PROBLEM DESCRIPTION: Only the lines below starting at the one containing "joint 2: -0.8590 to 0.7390" and ending at the one containing "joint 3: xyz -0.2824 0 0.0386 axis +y" belong in the answer, each copied exactly.

THE RECORDS:
****************

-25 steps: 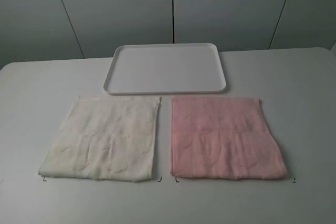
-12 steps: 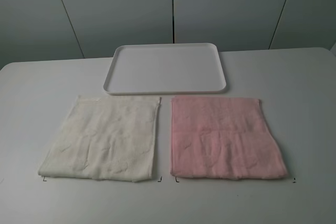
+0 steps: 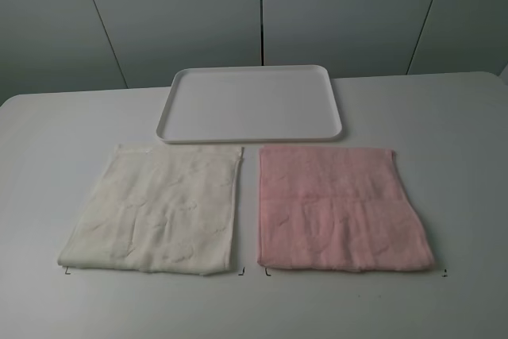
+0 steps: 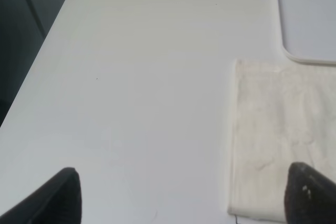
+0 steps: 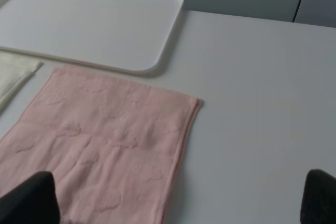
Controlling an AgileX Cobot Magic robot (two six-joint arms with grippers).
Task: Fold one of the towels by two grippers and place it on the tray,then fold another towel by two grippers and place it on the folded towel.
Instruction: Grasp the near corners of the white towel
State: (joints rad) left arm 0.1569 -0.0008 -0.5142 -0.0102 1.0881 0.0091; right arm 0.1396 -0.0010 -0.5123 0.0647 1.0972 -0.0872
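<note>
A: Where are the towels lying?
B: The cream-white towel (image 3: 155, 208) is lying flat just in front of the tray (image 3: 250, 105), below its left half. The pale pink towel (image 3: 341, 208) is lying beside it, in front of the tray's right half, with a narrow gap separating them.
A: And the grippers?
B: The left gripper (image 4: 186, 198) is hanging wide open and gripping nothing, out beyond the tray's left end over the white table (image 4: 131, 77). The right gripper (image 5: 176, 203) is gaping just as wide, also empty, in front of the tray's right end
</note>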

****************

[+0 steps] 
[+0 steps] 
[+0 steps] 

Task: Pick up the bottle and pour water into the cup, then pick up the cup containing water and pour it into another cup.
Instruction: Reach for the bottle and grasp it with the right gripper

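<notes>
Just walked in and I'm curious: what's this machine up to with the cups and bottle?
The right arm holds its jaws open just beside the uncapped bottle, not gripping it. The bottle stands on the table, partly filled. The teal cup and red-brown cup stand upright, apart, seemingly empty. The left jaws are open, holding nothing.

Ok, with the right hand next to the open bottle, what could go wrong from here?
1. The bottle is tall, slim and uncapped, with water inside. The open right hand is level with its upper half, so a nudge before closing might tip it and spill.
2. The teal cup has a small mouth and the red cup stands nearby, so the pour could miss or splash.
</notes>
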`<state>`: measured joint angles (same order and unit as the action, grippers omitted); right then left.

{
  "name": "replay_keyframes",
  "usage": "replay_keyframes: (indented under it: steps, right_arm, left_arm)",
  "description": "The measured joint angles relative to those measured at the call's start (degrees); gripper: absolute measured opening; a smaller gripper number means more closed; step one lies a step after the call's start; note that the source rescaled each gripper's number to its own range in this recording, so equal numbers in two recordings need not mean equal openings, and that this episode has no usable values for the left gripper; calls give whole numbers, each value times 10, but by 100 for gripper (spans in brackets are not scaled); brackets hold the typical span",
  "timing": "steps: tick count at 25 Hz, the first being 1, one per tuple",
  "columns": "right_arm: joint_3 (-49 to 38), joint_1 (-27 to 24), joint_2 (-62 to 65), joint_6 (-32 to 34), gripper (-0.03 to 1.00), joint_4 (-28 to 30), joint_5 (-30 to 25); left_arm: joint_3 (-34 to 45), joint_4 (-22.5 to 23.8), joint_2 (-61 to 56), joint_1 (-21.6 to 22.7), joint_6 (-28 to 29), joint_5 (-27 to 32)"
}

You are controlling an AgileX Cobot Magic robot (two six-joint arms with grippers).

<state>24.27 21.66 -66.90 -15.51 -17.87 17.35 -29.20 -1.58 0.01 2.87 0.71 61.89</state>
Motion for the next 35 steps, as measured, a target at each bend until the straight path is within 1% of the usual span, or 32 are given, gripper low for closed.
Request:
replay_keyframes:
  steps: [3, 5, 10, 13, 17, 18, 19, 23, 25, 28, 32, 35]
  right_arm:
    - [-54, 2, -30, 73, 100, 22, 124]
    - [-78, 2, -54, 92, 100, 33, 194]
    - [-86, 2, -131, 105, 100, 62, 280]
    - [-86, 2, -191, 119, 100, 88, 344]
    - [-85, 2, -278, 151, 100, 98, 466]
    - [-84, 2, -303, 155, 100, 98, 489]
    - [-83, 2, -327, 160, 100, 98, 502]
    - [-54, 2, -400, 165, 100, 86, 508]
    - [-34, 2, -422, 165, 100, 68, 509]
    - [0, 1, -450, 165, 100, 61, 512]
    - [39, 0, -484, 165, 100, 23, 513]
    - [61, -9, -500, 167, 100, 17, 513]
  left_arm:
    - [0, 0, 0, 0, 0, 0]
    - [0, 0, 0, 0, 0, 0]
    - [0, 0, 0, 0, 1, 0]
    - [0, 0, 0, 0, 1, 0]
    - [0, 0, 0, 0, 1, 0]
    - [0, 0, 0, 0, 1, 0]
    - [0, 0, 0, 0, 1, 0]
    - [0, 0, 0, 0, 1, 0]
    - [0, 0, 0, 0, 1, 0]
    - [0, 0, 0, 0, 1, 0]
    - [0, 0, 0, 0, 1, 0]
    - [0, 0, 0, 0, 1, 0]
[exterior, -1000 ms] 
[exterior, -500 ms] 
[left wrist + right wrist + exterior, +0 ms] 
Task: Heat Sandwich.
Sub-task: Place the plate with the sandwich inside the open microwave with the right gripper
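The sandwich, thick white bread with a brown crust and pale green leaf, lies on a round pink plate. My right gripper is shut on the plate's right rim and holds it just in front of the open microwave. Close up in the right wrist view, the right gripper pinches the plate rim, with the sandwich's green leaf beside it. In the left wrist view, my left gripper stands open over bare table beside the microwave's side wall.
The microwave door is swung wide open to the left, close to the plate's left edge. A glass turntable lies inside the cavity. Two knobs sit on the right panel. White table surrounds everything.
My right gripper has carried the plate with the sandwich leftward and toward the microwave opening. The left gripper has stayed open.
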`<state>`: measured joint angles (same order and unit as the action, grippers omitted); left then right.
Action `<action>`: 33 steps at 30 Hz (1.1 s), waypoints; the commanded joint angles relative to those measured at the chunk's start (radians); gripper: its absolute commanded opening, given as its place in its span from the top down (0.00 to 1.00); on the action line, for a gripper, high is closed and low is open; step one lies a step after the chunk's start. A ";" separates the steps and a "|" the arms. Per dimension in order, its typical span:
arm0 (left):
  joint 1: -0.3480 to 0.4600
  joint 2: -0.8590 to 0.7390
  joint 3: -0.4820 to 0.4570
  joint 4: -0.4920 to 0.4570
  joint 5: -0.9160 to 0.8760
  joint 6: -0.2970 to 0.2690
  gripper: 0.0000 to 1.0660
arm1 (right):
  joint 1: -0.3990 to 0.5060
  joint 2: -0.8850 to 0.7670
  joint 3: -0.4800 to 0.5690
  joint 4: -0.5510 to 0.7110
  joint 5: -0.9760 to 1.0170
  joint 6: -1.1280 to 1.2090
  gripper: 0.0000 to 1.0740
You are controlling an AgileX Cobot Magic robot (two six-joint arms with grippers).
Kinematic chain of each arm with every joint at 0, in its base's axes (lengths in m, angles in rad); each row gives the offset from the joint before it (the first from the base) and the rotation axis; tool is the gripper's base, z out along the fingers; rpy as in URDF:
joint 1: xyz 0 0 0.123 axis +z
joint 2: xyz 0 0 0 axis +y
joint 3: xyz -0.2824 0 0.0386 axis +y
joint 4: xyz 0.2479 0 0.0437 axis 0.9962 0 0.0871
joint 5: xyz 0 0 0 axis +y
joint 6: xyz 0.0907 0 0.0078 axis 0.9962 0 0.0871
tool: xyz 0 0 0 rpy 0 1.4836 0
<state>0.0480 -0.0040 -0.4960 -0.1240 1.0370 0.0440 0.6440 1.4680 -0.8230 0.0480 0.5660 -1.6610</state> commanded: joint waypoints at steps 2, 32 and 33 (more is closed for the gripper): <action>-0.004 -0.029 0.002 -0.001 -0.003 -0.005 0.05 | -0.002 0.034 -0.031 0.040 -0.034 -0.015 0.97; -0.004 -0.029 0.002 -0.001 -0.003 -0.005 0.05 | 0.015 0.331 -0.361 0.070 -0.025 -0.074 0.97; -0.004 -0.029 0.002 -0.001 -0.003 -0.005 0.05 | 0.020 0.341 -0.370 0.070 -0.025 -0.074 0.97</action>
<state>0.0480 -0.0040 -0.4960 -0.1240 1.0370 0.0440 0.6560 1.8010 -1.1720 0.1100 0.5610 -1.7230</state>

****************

OUTPUT BELOW:
  joint 2: -0.8590 to 0.7390
  joint 3: -0.4820 to 0.4570
  joint 4: -0.4920 to 0.4570
  joint 5: -0.9160 to 0.8760
  joint 6: -0.2970 to 0.2690
  gripper: 0.0000 to 1.0660
arm1 (right):
  joint 1: -0.3990 to 0.5060
  joint 2: -0.8850 to 0.7670
  joint 3: -0.4800 to 0.5690
  joint 4: -0.5510 to 0.7110
  joint 5: -0.9760 to 1.0170
  joint 6: -1.1280 to 1.2090
  gripper: 0.0000 to 1.0740
You are controlling an AgileX Cobot Magic robot (two six-joint arms with grippers).
Kinematic chain of each arm with every joint at 0, in its base's axes (lengths in m, angles in rad); each row gives the offset from the joint before it (the first from the base) and the rotation axis; tool is the gripper's base, z out along the fingers; rpy as in URDF:
joint 1: xyz 0 0 0.123 axis +z
joint 2: xyz 0 0 0 axis +y
joint 3: xyz -0.2824 0 0.0386 axis +y

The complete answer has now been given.